* INSTRUCTIONS TO FOLLOW: Below is a listing. Quote from it, exactly, the lines from the one containing "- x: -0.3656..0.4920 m" down to the one containing "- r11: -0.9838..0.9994", both ends included, and nothing else.

* INFORMATION GIVEN:
========

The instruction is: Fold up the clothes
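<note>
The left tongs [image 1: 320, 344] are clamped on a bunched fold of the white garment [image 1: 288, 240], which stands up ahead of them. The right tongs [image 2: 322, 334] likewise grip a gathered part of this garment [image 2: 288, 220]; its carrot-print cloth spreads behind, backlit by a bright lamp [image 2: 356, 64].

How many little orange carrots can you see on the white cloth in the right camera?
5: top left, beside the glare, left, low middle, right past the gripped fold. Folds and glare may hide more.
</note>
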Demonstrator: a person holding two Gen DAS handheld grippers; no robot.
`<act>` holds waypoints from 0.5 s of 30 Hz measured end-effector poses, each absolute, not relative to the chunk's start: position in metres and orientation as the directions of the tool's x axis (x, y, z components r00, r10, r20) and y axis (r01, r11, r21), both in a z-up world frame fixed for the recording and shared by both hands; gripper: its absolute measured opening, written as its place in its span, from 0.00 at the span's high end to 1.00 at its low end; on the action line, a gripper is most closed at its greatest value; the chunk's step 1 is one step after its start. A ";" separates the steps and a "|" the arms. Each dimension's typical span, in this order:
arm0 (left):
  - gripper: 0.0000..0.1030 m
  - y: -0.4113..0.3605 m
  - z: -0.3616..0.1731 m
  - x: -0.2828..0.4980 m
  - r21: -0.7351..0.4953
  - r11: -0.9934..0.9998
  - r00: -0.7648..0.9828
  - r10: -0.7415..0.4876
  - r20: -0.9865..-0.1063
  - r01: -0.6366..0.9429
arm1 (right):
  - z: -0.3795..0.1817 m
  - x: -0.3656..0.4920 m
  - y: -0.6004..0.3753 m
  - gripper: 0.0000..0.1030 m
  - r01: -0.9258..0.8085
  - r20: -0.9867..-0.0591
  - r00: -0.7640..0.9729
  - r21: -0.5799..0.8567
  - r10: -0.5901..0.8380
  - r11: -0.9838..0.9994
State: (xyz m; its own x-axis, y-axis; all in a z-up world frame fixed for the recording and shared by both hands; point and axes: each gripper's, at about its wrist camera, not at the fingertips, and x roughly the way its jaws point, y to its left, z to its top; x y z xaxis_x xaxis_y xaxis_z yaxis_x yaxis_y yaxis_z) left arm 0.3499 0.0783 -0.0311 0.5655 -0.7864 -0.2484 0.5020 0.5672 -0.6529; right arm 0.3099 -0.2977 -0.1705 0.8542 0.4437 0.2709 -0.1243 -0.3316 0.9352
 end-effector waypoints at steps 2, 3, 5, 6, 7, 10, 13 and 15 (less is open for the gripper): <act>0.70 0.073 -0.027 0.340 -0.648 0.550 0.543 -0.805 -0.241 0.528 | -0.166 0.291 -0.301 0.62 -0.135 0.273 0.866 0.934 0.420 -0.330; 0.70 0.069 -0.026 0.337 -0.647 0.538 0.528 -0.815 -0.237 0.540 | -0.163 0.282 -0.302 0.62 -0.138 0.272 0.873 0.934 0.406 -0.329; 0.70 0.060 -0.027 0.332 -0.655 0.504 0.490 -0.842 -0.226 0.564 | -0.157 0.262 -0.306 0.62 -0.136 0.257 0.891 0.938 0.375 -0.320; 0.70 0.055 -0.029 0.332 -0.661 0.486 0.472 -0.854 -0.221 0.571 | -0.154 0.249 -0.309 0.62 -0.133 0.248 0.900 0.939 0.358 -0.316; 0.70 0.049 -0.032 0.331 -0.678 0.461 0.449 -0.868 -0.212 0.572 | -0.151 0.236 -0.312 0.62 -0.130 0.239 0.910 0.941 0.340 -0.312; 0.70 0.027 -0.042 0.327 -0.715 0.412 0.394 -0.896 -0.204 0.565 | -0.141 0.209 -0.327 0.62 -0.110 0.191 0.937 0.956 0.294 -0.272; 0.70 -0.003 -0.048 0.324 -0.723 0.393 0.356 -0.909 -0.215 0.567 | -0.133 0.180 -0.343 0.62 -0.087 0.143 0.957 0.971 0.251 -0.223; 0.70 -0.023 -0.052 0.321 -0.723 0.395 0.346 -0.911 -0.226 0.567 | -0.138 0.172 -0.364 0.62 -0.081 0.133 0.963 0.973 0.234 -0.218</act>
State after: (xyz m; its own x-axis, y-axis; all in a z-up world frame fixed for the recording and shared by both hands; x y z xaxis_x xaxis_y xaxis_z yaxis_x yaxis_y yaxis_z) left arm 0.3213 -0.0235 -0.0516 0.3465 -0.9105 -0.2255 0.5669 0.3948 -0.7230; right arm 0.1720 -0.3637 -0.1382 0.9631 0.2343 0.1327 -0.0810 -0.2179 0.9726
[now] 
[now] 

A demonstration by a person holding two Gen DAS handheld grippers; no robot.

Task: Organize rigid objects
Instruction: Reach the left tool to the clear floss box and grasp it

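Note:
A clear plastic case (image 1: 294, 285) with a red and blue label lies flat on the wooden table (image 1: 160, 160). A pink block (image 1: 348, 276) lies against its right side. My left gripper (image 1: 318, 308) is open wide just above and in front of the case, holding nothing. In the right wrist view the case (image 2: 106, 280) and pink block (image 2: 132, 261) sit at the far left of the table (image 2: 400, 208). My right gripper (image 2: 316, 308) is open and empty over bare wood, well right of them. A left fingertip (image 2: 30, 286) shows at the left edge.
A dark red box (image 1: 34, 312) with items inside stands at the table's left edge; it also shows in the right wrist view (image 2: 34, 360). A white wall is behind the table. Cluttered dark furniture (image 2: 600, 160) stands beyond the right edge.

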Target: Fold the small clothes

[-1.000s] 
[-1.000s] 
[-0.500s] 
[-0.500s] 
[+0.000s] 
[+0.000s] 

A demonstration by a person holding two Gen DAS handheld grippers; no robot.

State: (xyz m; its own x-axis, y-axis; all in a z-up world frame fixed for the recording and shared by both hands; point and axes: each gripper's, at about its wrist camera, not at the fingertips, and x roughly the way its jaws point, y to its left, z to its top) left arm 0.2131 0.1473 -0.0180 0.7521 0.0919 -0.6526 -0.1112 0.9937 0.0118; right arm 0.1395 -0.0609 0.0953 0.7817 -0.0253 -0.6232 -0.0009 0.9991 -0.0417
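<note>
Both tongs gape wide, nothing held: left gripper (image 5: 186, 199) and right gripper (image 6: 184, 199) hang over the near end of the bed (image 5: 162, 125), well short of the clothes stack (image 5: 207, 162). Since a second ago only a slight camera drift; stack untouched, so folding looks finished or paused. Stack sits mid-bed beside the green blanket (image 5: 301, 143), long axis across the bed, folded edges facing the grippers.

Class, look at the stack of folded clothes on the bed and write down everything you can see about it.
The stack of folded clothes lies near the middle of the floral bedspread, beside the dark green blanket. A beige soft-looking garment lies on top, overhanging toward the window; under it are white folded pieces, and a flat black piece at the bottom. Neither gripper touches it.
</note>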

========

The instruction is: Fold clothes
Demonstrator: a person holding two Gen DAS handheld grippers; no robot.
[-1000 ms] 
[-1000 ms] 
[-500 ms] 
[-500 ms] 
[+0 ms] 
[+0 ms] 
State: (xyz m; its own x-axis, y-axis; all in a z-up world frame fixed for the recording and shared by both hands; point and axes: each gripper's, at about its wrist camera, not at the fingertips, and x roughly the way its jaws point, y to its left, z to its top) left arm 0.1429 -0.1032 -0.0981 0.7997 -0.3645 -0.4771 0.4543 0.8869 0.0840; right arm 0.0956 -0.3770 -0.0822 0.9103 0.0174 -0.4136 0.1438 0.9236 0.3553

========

* ANSWER SECTION:
  - x: -0.3656..0.4920 m
  - y: -0.6004..0.3753 m
  - gripper: 0.0000..0.1030 m
  - r01: -0.9258..0.8085
  - r20: -0.9867..-0.0591
  - r00: -0.7640..0.9729
  - r21: -0.5799..0.8567
  - r10: -0.5901..0.8380
  - r11: -0.9838..0.9994

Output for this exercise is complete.